§ **Problem statement**
Of the lines below, count those containing the word "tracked". Reply with the number alone.

══════════════════════════════

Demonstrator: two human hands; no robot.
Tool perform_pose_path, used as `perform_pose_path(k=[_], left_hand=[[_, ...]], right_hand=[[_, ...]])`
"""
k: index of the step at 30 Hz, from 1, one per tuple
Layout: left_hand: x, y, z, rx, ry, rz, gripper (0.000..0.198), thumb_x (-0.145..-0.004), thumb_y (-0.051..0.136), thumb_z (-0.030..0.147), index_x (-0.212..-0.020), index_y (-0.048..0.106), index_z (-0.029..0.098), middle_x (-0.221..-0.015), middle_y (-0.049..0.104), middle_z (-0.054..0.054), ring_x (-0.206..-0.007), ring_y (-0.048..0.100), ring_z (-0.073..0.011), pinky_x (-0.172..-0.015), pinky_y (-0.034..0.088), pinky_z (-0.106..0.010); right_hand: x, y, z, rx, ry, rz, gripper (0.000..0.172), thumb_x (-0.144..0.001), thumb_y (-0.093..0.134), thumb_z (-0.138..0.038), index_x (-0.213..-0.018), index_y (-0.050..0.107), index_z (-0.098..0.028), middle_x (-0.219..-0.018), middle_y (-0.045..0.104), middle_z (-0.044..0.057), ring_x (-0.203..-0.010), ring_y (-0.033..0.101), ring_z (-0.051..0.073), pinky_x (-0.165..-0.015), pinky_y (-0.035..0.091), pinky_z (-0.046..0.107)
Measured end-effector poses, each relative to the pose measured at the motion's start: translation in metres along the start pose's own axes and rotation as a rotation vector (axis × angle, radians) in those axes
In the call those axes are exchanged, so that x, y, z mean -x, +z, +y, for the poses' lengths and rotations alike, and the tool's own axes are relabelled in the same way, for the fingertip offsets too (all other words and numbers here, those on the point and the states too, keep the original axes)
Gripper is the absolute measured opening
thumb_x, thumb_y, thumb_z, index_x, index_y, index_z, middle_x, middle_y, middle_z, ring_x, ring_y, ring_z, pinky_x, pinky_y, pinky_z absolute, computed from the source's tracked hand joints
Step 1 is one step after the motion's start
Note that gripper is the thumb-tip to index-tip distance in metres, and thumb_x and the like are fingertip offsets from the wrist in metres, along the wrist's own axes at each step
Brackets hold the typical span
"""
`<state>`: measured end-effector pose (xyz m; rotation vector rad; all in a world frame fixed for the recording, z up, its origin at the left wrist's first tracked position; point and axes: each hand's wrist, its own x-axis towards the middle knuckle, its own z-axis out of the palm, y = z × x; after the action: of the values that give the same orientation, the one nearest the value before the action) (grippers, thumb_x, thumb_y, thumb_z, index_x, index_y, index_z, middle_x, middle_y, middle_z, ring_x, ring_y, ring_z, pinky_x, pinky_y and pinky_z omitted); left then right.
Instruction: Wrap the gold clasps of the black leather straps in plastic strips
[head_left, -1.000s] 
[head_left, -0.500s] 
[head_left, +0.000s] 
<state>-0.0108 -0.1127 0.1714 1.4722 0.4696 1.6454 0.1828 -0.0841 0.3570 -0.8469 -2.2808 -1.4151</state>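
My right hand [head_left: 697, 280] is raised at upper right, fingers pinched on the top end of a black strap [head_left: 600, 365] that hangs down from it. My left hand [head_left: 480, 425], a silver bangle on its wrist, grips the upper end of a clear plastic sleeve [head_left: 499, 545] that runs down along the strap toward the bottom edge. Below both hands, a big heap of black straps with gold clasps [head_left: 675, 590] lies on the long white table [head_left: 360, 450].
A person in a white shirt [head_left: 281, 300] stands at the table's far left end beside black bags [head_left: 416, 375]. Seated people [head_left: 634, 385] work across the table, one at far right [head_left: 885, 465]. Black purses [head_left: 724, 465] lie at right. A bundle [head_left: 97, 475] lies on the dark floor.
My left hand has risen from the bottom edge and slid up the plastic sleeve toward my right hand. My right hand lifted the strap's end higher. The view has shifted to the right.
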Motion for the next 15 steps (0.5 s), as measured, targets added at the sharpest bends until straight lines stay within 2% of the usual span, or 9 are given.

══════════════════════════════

§ **Result**
2